D’après le commissaire, le gouvernement fédéral peut atteindre de meilleurs résultats exerçant davantage de volonté politique, de leadership comme il est répété tout au long du présent rapport. Cependant, un tel leadership ne doit pas se limiter à la haute gestion, mais doit être exercé par l’ensemble de la fonction publique.

Toutefois, les appels au leadership et à la volonté politique ne suffisent plus. Il faut passer à l’action. À cet égard, le commissaire souligne l’importance du processus de renouvellement de la fonction publique. Le gouvernement fédéral doit profiter de l’arrivée d’une nouvelle vague de fonctionnaires pour faire en sorte que la fonction publique reflète la dualité linguistique du pays. Pour ce faire, des activités de recrutement, de formation et de développement des nouveaux fonctionnaires et des cadres sont essentielles.
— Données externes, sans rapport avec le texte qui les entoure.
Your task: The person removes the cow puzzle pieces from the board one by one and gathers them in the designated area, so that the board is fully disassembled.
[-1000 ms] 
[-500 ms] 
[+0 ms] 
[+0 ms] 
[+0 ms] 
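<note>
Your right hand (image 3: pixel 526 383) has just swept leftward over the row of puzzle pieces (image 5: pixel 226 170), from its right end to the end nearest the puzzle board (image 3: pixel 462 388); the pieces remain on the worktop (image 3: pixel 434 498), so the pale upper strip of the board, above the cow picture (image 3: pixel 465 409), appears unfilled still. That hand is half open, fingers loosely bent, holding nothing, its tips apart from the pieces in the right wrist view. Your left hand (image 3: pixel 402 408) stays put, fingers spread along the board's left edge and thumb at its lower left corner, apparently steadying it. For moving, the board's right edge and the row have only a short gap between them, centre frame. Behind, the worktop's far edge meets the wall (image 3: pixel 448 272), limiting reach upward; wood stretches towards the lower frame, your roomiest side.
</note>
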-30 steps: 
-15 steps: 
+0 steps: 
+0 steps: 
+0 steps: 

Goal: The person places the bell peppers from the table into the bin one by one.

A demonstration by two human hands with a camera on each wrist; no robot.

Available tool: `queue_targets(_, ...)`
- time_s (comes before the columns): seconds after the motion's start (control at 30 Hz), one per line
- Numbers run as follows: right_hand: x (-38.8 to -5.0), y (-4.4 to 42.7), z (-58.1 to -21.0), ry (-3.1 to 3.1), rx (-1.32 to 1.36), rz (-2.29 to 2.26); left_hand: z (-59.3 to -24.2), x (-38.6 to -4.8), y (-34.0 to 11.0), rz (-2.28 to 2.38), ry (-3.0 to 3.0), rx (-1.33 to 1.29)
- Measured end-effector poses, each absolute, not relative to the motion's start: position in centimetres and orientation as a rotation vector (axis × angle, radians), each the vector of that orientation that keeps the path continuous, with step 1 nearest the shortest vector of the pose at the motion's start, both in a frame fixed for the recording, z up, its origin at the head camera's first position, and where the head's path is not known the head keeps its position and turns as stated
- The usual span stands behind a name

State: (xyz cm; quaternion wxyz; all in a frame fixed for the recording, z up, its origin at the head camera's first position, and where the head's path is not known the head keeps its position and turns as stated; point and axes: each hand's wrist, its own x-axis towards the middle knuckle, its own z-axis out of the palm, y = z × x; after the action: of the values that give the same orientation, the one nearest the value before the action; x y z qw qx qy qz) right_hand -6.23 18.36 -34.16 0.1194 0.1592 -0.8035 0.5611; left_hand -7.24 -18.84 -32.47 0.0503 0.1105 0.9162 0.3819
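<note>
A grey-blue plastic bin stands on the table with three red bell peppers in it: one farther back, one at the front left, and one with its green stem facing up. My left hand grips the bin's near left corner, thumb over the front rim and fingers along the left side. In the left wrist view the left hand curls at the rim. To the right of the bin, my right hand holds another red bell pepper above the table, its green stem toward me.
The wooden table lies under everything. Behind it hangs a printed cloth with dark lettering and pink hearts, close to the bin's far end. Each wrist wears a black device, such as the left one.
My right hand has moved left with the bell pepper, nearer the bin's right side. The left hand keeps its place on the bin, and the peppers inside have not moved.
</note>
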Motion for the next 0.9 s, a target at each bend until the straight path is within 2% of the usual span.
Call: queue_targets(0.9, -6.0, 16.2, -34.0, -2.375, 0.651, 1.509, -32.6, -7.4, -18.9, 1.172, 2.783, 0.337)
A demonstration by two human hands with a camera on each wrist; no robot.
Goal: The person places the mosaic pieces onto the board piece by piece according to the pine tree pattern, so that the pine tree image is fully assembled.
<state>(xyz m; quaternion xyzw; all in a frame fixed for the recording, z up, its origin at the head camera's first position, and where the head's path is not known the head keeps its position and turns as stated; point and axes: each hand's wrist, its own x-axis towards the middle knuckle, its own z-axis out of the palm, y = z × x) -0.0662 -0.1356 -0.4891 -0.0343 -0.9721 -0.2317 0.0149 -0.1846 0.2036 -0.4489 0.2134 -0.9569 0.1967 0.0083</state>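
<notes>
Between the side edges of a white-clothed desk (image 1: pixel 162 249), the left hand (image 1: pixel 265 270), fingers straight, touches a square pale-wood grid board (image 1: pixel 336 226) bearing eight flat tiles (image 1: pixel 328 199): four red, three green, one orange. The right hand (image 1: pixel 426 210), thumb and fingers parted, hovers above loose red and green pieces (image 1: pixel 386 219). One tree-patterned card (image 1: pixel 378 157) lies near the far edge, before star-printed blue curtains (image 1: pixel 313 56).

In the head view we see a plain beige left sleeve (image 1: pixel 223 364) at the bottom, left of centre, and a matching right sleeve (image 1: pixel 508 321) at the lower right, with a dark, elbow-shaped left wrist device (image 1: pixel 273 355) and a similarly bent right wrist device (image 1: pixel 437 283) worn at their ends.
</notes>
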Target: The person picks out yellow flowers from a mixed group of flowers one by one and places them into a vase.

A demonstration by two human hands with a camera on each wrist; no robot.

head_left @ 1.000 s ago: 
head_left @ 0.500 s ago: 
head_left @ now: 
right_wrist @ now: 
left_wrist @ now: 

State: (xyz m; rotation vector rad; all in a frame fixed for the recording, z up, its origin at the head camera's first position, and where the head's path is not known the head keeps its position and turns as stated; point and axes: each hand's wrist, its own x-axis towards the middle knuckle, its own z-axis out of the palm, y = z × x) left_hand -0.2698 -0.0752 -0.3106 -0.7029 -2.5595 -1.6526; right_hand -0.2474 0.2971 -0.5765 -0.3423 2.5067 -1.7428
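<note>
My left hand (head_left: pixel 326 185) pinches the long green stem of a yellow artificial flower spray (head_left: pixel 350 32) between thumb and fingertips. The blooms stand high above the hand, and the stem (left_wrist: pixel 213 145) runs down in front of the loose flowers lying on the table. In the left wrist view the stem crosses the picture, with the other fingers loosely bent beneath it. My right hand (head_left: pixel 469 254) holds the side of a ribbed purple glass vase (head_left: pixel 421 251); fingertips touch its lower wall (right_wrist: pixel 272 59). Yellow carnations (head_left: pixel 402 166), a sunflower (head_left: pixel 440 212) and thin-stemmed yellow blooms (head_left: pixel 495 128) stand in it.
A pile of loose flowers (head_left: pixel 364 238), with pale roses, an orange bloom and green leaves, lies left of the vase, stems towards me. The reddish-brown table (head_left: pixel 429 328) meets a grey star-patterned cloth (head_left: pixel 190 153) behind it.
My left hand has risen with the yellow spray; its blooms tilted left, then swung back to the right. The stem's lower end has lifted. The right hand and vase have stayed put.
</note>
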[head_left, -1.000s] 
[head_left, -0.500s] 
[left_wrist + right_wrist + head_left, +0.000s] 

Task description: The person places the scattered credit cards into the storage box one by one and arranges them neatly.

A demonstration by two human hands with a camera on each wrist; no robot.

Le leadership politique et administratif apparaît d’autant plus pertinent que le Canada se développe dans un contexte de changement, où des forces externes et internes influent profondément sur le régime des langues officielles. Ce leadership doit contribuer au développement d’une vision d’une société pluraliste, généreuse et respectueuse des différences, qui reconnaît la valeur de la dualité linguistique comme une constituante fondamentale de son identité et de son développement.

Le mot de la fin

L’année 2009 marquera le 40e anniversaire de la Loi sur les langues officielles. Nous en profiterons pour faire le point sur les progrès réalisés en matière de langues officielles pendant toutes ces années et dresser la liste des défis à relever alors. Les institutions fédérales peuvent en relever certains dès maintenant, et elles contribueront ainsi aux progrès, et non aux reculs, qui seront enregistrés avant cet anniversaire. Le Commissariat aux langues officielles collabore avec les institutions fédérales pour les aider à apporter les changements nécessaires. Cependant, il incombe à ces institutions de veiller à ce que les droits linguistiques de la population canadienne soient pleinement respectés, et à ce que la dualité linguistique continue de gagner du terrain dans l’ensemble du pays. Si un leadership est exercé d’ici l’an prochain dans les domaines clés comme la prestation de services dans les deux langues officielles, l’utilisation active des deux langues officielles au sein de la fonction publique fédérale, le soutien accordé aux communautés de langue officielle et la promotion de la dualité linguistique, le commissaire dressera l’an prochain un tableau plus positif que celui de cette année.

Notes

1 Canada, Compte rendu officiel des débats de la Chambre des communes, Ottawa, Imprimeur de la Reine, vol. IV, 1966, p. 3915. Extrait de la déclaration de principe sur le bilinguisme dans la fonction publique prononcée par le premier ministre Lester B. Pearson le 6 avril 1966.